ため息と明日
昔のキオクをぼんやりと思い出して、また蓋を閉じる。
伊澤さんには、感謝しかない。
あれから、自信も、未来も、何もかも自分で手にしていくしかないと
分からせてくれたんだから。
元々、社内での評価も高く、次期、部門長は「伊澤さん」だとの声も少なくない。
確実に、幹部レースに乗っている彼に着いていくのは、かなり必死だ。
仕事がデキる男、かつ独身なんて、それはもう、周りの女性が放っておかない。
「伊澤さん、来週の出張の件、資料まとめたので、後で確認のお時間いただけますか。」
忙しい人の時間を確保するのは難しい。だからこそ、自ら、積極的に動かなければならない。

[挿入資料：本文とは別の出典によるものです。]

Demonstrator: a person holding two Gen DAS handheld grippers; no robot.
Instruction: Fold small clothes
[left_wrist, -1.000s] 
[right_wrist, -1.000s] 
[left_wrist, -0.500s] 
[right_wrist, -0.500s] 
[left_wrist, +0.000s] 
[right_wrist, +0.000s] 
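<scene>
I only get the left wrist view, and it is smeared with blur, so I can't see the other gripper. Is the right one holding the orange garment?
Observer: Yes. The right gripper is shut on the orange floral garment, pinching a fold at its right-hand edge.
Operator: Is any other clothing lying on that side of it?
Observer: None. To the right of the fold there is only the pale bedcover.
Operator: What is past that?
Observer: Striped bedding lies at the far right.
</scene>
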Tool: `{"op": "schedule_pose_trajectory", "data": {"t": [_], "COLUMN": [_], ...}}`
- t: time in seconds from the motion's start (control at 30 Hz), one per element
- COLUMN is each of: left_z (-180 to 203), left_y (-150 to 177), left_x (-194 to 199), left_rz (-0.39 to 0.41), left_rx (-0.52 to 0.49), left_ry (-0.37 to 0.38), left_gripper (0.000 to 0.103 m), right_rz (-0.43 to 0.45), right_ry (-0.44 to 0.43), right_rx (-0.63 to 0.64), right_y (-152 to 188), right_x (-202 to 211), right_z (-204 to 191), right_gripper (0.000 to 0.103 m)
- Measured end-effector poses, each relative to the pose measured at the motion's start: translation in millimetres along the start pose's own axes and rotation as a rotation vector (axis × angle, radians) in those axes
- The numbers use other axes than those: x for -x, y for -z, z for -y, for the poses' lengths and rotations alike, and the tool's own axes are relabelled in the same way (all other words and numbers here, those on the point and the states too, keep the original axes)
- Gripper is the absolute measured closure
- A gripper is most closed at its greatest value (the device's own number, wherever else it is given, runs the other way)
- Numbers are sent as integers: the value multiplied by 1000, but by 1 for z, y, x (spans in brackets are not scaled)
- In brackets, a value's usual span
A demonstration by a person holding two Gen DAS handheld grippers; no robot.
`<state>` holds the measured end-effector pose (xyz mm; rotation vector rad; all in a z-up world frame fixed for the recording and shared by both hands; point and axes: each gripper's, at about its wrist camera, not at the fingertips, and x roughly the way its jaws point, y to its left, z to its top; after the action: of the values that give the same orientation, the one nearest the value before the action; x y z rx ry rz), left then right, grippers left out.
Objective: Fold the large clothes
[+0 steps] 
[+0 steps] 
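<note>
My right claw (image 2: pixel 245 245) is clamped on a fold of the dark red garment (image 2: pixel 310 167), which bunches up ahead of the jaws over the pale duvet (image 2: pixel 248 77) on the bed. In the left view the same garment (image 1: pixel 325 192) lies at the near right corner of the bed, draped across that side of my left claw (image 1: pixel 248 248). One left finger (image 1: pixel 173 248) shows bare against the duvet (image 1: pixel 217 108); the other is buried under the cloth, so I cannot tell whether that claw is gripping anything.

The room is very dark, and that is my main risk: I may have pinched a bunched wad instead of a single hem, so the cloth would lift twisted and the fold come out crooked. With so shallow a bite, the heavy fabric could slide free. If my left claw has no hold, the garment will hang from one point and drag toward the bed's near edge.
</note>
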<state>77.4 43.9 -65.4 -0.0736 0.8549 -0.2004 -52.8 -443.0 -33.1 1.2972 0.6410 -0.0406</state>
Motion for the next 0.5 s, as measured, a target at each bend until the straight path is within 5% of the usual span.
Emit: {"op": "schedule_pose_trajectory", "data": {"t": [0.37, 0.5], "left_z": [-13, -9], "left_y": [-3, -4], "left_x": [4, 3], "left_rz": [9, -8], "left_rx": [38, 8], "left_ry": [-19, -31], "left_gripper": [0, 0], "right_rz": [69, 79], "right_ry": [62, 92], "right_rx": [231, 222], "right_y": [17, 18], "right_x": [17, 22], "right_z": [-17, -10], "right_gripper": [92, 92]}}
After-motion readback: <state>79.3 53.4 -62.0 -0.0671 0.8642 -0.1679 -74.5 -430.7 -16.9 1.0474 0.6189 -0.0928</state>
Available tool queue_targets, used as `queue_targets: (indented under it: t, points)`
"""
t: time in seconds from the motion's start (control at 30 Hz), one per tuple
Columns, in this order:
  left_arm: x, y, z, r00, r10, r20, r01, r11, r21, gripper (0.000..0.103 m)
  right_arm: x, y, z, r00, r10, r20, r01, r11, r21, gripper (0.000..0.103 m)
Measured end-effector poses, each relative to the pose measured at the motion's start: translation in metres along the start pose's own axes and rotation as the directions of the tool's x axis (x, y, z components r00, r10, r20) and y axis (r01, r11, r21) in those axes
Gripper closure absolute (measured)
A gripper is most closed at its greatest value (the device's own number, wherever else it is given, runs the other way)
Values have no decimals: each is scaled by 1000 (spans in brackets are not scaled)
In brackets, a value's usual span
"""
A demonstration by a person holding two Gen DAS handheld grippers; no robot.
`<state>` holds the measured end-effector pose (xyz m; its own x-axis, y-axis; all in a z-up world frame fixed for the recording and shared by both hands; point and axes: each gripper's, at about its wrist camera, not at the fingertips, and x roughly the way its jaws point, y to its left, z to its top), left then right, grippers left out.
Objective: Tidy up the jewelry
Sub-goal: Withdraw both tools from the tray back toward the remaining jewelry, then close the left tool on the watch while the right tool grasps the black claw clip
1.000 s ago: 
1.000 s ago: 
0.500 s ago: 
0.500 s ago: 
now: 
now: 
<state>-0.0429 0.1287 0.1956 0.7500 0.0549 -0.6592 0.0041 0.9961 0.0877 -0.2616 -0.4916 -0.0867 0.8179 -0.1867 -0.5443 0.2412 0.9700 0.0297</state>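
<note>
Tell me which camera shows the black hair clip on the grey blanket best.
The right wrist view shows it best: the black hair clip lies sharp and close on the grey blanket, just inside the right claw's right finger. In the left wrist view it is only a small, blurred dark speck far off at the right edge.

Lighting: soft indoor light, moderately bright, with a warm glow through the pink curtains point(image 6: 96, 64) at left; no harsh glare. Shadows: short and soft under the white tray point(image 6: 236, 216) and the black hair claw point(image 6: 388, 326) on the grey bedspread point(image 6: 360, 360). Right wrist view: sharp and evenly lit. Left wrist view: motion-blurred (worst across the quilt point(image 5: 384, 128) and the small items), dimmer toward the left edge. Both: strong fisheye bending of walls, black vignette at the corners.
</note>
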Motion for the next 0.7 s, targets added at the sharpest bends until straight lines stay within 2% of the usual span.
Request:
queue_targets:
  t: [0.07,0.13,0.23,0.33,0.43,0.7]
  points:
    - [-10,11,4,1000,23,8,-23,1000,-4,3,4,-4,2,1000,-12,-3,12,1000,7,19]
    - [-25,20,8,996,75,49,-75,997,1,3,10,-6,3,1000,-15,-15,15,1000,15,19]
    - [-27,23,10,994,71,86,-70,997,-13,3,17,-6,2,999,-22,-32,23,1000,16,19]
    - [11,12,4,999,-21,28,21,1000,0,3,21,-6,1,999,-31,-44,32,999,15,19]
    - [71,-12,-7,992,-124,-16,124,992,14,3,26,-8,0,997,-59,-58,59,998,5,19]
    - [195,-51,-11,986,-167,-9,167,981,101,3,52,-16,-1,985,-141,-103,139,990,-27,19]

PCで他の資料を作成していた様子の彼は、私の声にすぐ視線を上げて、頷いた。
「うん、分かった。ごめん、5分待ってもらえるかな?いける?」
はい、と返答すると
じゃそのぐらいにまた声かけて。と微笑んだ。
その笑顔は、私ですら一瞬どきりとする。
笑顔が半端ない破壊力のある人だから、女子社員はそれを拝みたいがために、作業の手は止めず、視線だけはチラッと向け、今日も社内オアシスの一時を楽しんでいる。
そんなことを知ったのは、けっこう前なのだけれど、
休憩時間になるとあからさまに、身に染みる。
「先輩、いいなぁ~伊澤さんと2日間も一緒にいられるなんてぇ」
ランチを共にしていた、後輩茜ちゃんが頬を膨らませて、男の好きそうなチークの色が弾けんばかりに恨めしそうに言う。
これだから、伊澤さん関係は面倒なのだ。
「一緒って言っても、仕事だから。仕方ないわよ。」
分かってますけど~、と言いながら、食後のアイスティーの氷をストローでくるくる回しながら、納得いかない顔つきの後輩。
まつエクばっちりの目力はけっこうなものがある。